A lawsuit announced this month has revealed illegal profiteering through a tobacco sales scheme by the Bureau of Alcohol, Tobacco, and Firearms, or ATF. The ATF utilized paid informants in an elaborate scheme which would use profits from cigarette sales to fund off-book operations. The lawsuit was brought by a group of tobacco farmers who allege that the ATF was a key figure in a scheme that defrauded them out of $24 million.
It sounds like a page right from the CIA black ops handbook. Generate profits from illegal drug sales – in this case tobacco – and pay for operations that wouldn’t look good on the federal balance sheet. According to the lawsuit, the owners of tobacco distributor Big South Wholesale were long time associates of the ATF who propagated an illegal tobacco smuggling scheme, which in part, funded a secret ATF bank account. The two men named in the lawsuit were Jason Carpenter and Christopher Small. After a judge reviewed documentation of their relationship with the ATF, the judge added the United States as a third defendant.
The idea was to set up dummy orders for tobacco, which would instead be filled with bottled water and snack food. The actual tobacco would remain in the company warehouse while a series of bank transfers would occur, each one a partner selling the tobacco for a slightly higher price. The tobacco would eventually be purchased by the US Tobacco Cooperative. The scheme netted the two defendants and the ATF millions of dollars. When the case was brought to the attention of the Justice Department, instead of cooperating, they decided to redact documents and seal records.
The records show that Carpenter and Small purchased the tobacco at $15 per carton and sold it to U.S Tobacco for $17.50. The $519,000 profit went into an account utilized by the ATF for their black-ops. Both Carpenter and Small received around $1 million each in kickbacks from the ATF. The ATF has defended their relationship with the defendants, despite refusing to clarify what exactly that relationship was. Instead of attempting to root out the corruption, the ATF has made little comment about the lawsuit except stating that it’s under current investigation.
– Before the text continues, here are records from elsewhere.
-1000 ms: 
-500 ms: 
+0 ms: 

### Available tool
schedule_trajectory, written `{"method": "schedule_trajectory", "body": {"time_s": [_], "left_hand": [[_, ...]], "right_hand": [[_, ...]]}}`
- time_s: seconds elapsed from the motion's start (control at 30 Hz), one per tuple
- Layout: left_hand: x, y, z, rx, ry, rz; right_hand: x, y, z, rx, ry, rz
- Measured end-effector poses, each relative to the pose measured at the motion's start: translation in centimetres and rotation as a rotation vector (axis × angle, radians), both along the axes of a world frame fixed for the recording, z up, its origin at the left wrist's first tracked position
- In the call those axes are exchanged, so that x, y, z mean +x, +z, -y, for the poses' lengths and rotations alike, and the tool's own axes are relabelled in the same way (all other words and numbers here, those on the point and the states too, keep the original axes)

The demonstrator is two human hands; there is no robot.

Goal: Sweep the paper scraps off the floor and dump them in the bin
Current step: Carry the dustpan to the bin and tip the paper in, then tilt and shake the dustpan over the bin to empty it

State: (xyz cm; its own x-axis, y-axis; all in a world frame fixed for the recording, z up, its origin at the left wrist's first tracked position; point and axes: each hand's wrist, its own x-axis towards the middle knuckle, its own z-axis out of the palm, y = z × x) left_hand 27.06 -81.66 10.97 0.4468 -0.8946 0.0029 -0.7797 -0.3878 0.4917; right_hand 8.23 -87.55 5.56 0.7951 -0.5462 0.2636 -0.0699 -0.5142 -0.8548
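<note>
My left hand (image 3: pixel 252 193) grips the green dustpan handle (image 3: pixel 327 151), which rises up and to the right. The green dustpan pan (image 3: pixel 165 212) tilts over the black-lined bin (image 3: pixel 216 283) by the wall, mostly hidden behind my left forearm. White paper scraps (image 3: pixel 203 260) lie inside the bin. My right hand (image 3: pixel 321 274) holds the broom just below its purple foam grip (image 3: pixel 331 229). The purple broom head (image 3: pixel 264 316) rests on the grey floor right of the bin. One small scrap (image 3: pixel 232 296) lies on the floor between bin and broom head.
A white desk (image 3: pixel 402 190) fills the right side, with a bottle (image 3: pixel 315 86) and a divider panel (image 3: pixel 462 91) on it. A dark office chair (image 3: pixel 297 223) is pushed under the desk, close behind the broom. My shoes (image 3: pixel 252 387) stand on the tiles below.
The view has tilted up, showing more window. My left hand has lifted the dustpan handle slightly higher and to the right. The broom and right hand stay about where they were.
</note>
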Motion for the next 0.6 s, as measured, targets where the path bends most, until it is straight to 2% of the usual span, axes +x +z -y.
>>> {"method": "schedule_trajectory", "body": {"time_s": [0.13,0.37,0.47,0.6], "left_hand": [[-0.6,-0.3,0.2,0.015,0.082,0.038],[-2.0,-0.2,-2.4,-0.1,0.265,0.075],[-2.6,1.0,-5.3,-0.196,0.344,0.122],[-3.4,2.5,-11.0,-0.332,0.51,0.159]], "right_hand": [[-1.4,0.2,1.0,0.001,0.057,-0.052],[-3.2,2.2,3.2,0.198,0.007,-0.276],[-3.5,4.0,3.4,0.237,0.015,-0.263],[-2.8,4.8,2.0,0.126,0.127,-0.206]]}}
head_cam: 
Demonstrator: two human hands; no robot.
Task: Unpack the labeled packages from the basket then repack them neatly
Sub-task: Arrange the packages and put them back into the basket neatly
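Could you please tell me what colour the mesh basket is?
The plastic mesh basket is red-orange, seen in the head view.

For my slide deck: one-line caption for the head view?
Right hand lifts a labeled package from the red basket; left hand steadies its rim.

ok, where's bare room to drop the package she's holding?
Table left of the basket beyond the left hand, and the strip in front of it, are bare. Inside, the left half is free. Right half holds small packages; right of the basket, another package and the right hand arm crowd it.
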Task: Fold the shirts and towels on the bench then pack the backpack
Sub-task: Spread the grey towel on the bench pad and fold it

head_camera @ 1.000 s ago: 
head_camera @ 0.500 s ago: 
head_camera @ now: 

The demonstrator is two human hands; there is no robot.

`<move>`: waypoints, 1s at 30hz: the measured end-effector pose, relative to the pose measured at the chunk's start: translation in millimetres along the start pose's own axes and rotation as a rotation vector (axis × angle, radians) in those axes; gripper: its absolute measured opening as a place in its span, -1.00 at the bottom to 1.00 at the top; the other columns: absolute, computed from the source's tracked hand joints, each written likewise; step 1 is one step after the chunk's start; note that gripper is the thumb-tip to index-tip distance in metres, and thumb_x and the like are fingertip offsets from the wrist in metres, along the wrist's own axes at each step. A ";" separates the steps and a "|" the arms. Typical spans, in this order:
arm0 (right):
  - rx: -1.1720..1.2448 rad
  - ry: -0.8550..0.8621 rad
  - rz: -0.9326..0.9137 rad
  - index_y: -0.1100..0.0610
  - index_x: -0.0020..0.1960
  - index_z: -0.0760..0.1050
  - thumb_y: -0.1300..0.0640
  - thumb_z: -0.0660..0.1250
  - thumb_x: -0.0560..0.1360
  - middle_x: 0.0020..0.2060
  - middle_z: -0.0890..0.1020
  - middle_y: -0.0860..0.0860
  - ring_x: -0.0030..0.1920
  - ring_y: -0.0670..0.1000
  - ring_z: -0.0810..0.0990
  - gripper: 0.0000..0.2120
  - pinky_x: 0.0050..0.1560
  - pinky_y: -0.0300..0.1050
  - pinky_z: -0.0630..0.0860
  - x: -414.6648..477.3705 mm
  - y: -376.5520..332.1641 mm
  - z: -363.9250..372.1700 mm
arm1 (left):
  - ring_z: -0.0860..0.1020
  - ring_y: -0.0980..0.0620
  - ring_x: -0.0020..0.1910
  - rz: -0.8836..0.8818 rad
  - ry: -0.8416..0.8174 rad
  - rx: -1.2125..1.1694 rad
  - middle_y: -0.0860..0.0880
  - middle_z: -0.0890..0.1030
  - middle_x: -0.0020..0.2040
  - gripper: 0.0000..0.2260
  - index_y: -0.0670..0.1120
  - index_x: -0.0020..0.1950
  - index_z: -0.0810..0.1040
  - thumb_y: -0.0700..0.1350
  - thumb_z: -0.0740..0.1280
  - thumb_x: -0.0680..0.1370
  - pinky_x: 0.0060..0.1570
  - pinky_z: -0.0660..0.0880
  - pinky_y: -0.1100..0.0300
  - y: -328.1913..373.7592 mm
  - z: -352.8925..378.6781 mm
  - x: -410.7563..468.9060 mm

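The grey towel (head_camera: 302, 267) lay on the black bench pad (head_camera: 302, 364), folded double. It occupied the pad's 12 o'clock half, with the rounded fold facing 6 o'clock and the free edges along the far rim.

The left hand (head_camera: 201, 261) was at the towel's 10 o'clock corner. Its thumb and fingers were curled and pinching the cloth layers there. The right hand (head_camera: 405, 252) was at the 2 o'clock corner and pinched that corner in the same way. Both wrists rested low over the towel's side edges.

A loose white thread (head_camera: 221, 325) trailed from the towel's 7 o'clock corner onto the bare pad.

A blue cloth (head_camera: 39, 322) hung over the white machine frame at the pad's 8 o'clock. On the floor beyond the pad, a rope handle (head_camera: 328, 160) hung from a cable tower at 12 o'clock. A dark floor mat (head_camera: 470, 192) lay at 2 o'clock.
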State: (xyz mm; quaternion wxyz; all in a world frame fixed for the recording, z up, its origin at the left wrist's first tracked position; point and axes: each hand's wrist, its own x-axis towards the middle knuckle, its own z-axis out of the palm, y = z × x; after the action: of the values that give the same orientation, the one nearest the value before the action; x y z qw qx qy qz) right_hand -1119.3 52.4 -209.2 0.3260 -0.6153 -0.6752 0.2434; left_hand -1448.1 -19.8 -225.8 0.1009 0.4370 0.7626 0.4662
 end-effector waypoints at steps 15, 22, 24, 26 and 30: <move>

The ATF has had a troubled past; with this latest incident bringing up memories of the Fast and Furious debacle which occurred only four years ago. In that particular incident, the ATF illegally allowed arms smugglers to purchase weapons in hopes that it would root out larger dealers. It backfired and US border agents were killed with the guns that were allowed over the border. In this case, ATF officials claim that the creation of the account and operation were done under “verbal directives,” meaning there would never be a paper trail and the game of he-said she-said can begin. Instead of working with the plaintiffs to find a resolution, the DOJ has opted to include them in their criminal inquiry, fundamentally victimizing them for a second time.